§ EXERCISE BRIEF: Look below for the line containing "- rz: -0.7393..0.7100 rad" and the line containing "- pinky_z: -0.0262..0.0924"; repeat exactly those two lines and all lines between them, and nothing else.

--

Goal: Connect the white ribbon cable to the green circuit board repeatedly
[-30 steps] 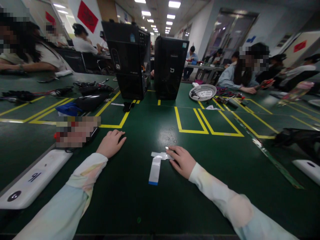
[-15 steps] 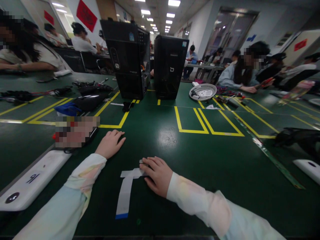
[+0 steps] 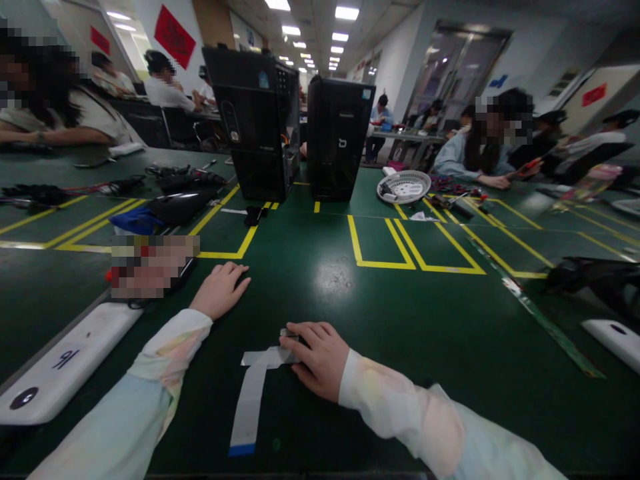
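A flat white ribbon cable [image 3: 250, 400] with a blue end lies folded on the green table, one part running toward me and the other to the right. My right hand [image 3: 320, 357] is closed over its right end, fingers bent around a small dark, shiny piece [image 3: 287, 333] partly hidden beneath them. Palm down to the left rests my left hand [image 3: 220, 290], its fingers stretched out and the thumb apart, with nothing in it. Close to that hand is a white oblong device [image 3: 70, 360] with a label, partly behind my left sleeve.
Two black computer towers [image 3: 260, 127] stand at the back. A white basket [image 3: 404, 187] sits right of them, near yellow tape outlines. Black cables and a blue item [image 3: 135, 220] lie left. A long green strip [image 3: 545, 320] crosses the right side. Other people sit around.
My right hand has shifted slightly toward me and to the right, and the ribbon cable has slid toward me with it. My left hand stays in place.
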Demonstrator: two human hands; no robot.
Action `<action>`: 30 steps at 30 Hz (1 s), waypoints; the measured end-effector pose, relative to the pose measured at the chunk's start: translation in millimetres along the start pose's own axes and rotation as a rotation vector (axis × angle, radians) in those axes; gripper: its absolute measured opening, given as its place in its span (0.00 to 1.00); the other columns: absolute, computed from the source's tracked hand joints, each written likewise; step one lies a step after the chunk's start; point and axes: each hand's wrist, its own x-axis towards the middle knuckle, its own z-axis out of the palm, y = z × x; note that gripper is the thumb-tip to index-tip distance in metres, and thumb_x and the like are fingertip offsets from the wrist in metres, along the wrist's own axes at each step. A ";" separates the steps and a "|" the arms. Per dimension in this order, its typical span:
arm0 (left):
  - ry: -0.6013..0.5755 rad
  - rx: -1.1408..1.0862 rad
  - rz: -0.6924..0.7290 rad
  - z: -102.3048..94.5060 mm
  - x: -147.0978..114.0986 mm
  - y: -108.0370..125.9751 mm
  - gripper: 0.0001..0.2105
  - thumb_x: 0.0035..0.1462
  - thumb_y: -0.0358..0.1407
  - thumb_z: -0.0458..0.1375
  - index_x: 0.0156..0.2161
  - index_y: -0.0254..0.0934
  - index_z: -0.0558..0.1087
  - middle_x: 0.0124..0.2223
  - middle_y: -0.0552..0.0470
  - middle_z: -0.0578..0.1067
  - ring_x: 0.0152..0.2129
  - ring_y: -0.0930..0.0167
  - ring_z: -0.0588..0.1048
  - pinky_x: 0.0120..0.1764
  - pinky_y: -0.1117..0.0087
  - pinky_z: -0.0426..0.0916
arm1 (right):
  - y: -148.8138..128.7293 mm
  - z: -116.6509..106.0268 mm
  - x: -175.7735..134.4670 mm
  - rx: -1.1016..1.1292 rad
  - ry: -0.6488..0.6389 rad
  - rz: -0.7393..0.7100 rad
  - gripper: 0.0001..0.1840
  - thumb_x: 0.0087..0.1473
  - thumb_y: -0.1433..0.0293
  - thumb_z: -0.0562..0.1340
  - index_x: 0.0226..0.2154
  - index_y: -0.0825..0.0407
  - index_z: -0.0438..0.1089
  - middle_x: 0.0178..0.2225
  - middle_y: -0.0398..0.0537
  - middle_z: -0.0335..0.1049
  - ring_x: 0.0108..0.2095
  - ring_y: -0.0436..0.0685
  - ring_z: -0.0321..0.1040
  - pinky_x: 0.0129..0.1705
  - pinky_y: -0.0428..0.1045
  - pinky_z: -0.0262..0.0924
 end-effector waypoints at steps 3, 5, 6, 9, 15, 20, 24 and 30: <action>0.011 0.000 0.006 0.0 -0.2 0.4 0.24 0.60 0.45 0.42 0.53 0.33 0.69 0.47 0.40 0.71 0.44 0.59 0.68 0.48 0.57 0.65 | 19.9 -2.3 -5.0 -0.071 0.037 -0.038 0.31 0.57 0.62 0.57 0.62 0.49 0.54 0.64 0.55 0.49 0.61 0.62 0.49 0.60 0.61 0.48; 0.003 -0.011 0.004 -1.0 -0.3 1.0 0.24 0.60 0.46 0.42 0.53 0.34 0.69 0.47 0.40 0.71 0.44 0.59 0.68 0.48 0.57 0.65 | 44.5 -6.2 -11.1 -0.146 0.092 -0.025 0.30 0.57 0.63 0.58 0.61 0.49 0.55 0.64 0.55 0.50 0.63 0.63 0.46 0.62 0.63 0.43; -0.001 -0.017 0.001 -1.6 -0.2 1.3 0.24 0.60 0.46 0.42 0.53 0.34 0.69 0.47 0.40 0.71 0.44 0.59 0.68 0.48 0.57 0.65 | 60.0 -9.2 -15.4 -0.185 0.124 0.002 0.29 0.57 0.64 0.57 0.60 0.50 0.57 0.63 0.56 0.51 0.63 0.63 0.46 0.62 0.63 0.42; -0.014 -0.026 -0.010 -2.9 0.2 1.4 0.25 0.60 0.46 0.43 0.53 0.34 0.69 0.47 0.41 0.71 0.44 0.59 0.68 0.48 0.57 0.66 | 114.7 -23.4 -36.6 -0.292 0.221 0.120 0.24 0.60 0.63 0.53 0.57 0.52 0.62 0.61 0.60 0.54 0.62 0.65 0.49 0.61 0.65 0.46; -0.015 -0.023 0.000 -1.5 0.4 -0.7 0.26 0.60 0.47 0.42 0.54 0.33 0.69 0.47 0.40 0.70 0.45 0.58 0.68 0.47 0.58 0.66 | 226.6 -66.7 -129.0 -0.465 0.407 0.559 0.26 0.59 0.59 0.52 0.56 0.54 0.63 0.58 0.62 0.56 0.57 0.67 0.56 0.56 0.62 0.55; -0.023 -0.035 -0.010 -3.1 -0.2 0.8 0.25 0.60 0.47 0.42 0.54 0.33 0.69 0.47 0.40 0.70 0.44 0.59 0.68 0.47 0.57 0.66 | 270.1 -92.2 -221.9 -0.539 0.318 1.073 0.31 0.59 0.58 0.49 0.57 0.61 0.61 0.60 0.67 0.53 0.60 0.68 0.51 0.59 0.58 0.49; -0.026 -0.045 -0.018 -4.7 -0.3 1.7 0.25 0.60 0.47 0.43 0.54 0.35 0.69 0.47 0.40 0.70 0.44 0.59 0.68 0.47 0.56 0.66 | 275.8 -99.8 -261.7 -0.551 0.337 1.266 0.33 0.59 0.59 0.45 0.57 0.65 0.59 0.59 0.74 0.53 0.60 0.72 0.48 0.57 0.64 0.49; -0.009 -0.017 -0.001 -0.7 0.0 -2.0 0.25 0.60 0.47 0.42 0.54 0.35 0.69 0.47 0.41 0.70 0.44 0.59 0.68 0.47 0.57 0.66 | 280.0 -91.8 -261.5 -0.479 0.278 1.452 0.37 0.59 0.54 0.43 0.60 0.65 0.55 0.56 0.77 0.56 0.56 0.77 0.54 0.51 0.68 0.53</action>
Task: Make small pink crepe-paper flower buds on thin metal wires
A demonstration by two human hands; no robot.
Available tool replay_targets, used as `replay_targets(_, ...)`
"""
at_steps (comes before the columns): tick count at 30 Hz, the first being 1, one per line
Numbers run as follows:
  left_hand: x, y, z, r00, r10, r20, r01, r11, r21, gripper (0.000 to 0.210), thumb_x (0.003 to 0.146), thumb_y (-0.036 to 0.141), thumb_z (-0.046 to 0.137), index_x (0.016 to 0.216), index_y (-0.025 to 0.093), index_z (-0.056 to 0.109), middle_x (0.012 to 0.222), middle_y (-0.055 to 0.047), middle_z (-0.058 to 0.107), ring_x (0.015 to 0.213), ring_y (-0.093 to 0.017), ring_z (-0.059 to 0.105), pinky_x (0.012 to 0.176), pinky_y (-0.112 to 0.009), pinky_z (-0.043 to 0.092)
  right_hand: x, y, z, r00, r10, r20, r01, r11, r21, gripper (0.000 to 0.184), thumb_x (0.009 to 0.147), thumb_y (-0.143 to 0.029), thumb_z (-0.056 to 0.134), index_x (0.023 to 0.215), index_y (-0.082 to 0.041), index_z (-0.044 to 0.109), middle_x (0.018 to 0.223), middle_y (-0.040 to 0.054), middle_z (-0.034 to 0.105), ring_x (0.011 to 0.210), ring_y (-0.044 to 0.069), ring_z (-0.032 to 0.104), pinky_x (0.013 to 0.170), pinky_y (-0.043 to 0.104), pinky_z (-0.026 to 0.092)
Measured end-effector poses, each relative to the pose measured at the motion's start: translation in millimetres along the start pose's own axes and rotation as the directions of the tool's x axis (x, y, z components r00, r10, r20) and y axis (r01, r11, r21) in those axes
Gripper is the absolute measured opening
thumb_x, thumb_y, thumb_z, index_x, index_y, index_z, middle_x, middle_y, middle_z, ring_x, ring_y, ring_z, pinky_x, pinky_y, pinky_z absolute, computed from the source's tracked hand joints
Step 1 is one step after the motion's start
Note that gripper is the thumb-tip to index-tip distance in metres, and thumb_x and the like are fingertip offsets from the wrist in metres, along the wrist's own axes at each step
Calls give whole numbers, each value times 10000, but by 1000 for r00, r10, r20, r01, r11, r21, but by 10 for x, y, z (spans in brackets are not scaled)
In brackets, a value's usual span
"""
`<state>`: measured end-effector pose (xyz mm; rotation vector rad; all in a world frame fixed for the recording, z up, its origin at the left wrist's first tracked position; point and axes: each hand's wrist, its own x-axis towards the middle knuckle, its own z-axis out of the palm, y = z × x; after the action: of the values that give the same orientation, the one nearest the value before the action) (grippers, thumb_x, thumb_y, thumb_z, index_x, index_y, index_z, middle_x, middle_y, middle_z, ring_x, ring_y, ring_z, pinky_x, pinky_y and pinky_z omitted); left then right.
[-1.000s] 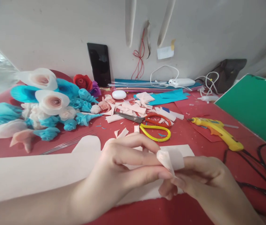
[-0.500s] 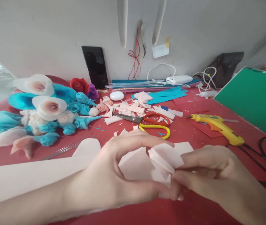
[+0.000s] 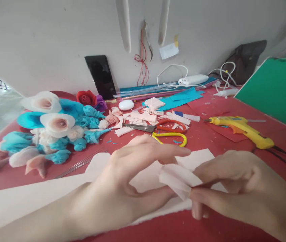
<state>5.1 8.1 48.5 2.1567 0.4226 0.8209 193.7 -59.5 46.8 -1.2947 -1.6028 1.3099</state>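
Note:
My right hand (image 3: 231,188) pinches the lower end of a small pale pink crepe paper flower piece (image 3: 177,178), its thumb and fingers closed on the gathered base. The petals are rolled round one another and point left. My left hand (image 3: 130,178) is cupped beside the piece, forefinger stretched out above it and thumb below, close against the petals. Whether the left fingertips touch the paper is partly hidden. Under both hands lies a pale pink crepe paper sheet (image 3: 148,176) on the red table.
Blue, white and pink paper flowers (image 3: 59,124) crowd the left, beside thin wires (image 3: 79,163). Scissors (image 3: 168,134) and paper scraps (image 3: 143,117) lie ahead. A yellow glue gun (image 3: 244,129) rests at right near a green board (image 3: 276,90). A phone (image 3: 101,77) leans on the wall.
My left forefinger has lifted off the petals and straightened, and the left thumb has drawn back. The flower piece has tilted slightly in my right hand. The view has shifted a little.

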Motion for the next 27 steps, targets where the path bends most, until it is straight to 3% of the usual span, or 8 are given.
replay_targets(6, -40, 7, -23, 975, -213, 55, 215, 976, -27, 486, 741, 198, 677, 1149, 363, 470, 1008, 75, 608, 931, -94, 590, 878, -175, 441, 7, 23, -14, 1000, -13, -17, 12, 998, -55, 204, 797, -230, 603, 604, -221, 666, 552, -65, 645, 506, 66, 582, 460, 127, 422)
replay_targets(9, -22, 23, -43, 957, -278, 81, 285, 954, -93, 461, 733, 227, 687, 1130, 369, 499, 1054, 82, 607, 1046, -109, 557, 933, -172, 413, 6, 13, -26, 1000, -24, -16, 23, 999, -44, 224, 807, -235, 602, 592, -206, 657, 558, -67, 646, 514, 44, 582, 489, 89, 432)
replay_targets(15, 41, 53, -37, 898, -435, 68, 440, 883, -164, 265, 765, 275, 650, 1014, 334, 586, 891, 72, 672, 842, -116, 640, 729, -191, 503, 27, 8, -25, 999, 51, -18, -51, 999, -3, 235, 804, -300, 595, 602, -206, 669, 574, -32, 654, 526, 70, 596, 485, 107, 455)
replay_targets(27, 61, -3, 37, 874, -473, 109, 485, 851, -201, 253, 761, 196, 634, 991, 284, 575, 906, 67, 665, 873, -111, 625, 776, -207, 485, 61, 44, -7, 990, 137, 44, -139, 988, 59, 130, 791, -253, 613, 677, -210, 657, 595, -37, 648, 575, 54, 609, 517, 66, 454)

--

§ WORKED SOLUTION:
  - rz: -0.7393..0.7100 rad
  - gripper: 0.0001..0.1840
  - thumb_x: 0.0087..0.1473
  - thumb_y: -0.1433..0.0293
  - thumb_z: -0.0562..0.1340
  - index_x: 0.0226..0.2154
  - index_y: -0.0825..0.0407
  - index_z: -0.0438..0.1089
  - middle_x: 0.0178..0.2225
  - middle_y: -0.0398..0.0537
  - middle_z: -0.0335..0.1049
  - ring_x: 0.0108..0.2095
  - ring_y: -0.0436..0.0685
  - ring_z: -0.0321..0.1040
  - pinky_x: 0.0129..0.1705
  - pinky_y: -0.0428..0.1045
  - pinky_z: -0.0262..0.0924

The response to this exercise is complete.